**About this exercise**
Your job is to copy the lines from the material that include "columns".

**Data excerpt**
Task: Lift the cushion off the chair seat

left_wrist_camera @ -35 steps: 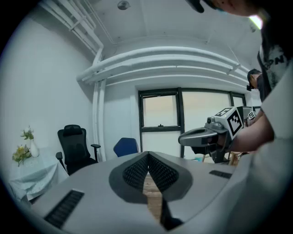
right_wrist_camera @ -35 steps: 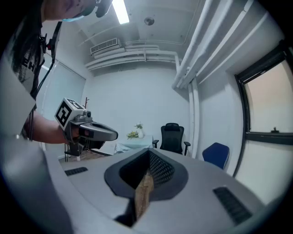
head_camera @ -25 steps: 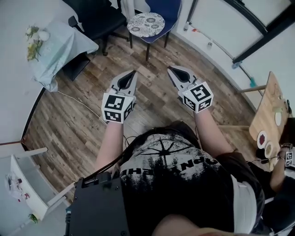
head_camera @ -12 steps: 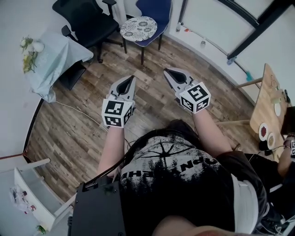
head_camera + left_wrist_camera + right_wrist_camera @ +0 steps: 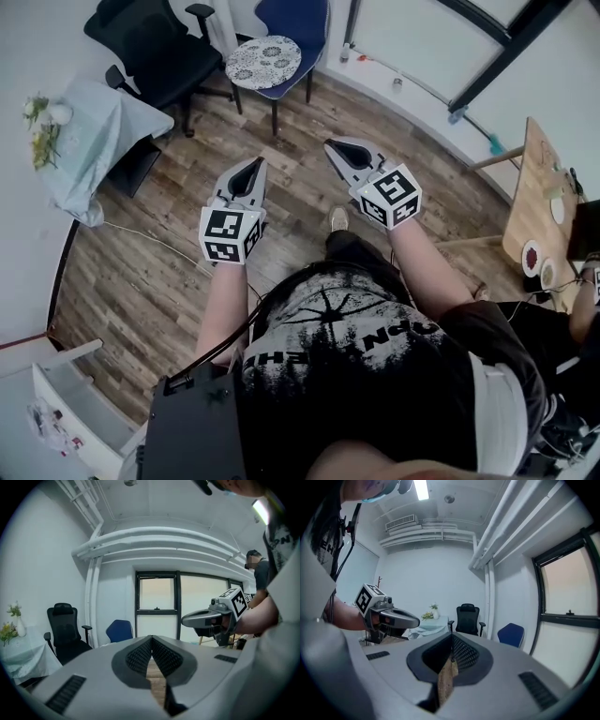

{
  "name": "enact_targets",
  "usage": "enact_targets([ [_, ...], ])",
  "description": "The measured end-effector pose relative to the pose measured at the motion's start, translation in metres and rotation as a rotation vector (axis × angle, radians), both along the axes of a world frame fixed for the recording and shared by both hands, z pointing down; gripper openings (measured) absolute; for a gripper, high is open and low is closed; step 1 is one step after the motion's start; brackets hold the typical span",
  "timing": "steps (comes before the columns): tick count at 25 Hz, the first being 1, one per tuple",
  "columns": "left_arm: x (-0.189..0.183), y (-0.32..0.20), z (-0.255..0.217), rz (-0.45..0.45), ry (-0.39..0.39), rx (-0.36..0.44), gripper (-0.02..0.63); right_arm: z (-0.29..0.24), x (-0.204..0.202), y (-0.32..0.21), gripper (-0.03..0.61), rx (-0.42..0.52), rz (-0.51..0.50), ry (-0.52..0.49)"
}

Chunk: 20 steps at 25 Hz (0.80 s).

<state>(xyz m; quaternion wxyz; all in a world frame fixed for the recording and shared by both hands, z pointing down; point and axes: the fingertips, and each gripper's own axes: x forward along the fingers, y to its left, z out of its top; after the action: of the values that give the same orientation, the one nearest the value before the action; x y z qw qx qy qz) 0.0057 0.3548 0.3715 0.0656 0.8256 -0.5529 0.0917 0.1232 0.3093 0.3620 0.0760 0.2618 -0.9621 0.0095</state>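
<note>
Left gripper (image 5: 257, 162), right gripper (image 5: 331, 144): fingers closed, empty. Open both before reaching round patterned cushion (image 5: 263, 62); near edge probably easiest.

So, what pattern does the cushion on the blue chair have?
Cushion: pale with dark round motifs; clearest in head view.

Bright, even light; a ceiling strip (image 5: 421, 489) glares above my right fingers (image 5: 464, 654), a window (image 5: 567, 592) glows beside them, corners bend and darken.
</note>
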Motion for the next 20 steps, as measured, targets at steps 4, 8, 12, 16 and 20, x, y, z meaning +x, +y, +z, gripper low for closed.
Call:
enact_targets([
  [4, 0.002, -0.020, 0.006, 0.005, 0.006, -0.012, 0.012, 0.007, 0.003, -0.019, 0.018, -0.007, 0.004, 0.012],
  [8, 0.004, -0.050, 0.007, 0.001, 0.019, -0.017, 0.012, 0.008, 0.003, -0.048, 0.018, -0.014, 0.009, 0.007],
  [12, 0.002, -0.085, 0.006, -0.007, 0.041, -0.026, 0.012, 0.007, -0.001, -0.081, 0.018, -0.015, -0.002, 0.003],
  [16, 0.005, -0.120, 0.006, -0.029, 0.025, -0.032, 0.012, 0.009, 0.002, -0.122, 0.018, -0.029, -0.016, -0.005],
  [20, 0.007, -0.161, 0.006, -0.050, 0.041, -0.043, 0.012, 0.010, 0.000, -0.163, 0.018, -0.042, -0.044, -0.003],
])
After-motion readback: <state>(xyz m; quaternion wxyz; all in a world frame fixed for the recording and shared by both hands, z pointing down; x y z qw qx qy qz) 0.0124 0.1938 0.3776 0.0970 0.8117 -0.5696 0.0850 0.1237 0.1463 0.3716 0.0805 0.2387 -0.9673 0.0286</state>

**Final answer**
  "timing": "steps (comes before the columns): tick count at 25 Hz, the first being 1, one per tuple",
  "columns": "left_arm: x (-0.189..0.183), y (-0.32..0.20), z (-0.255..0.217), rz (-0.45..0.45), ry (-0.39..0.39), rx (-0.36..0.44), gripper (-0.02..0.63); right_arm: z (-0.29..0.24), x (-0.204..0.202), y (-0.32..0.21), gripper (-0.03..0.61), rx (-0.42..0.52), rz (-0.51..0.50), ry (-0.52..0.49)"

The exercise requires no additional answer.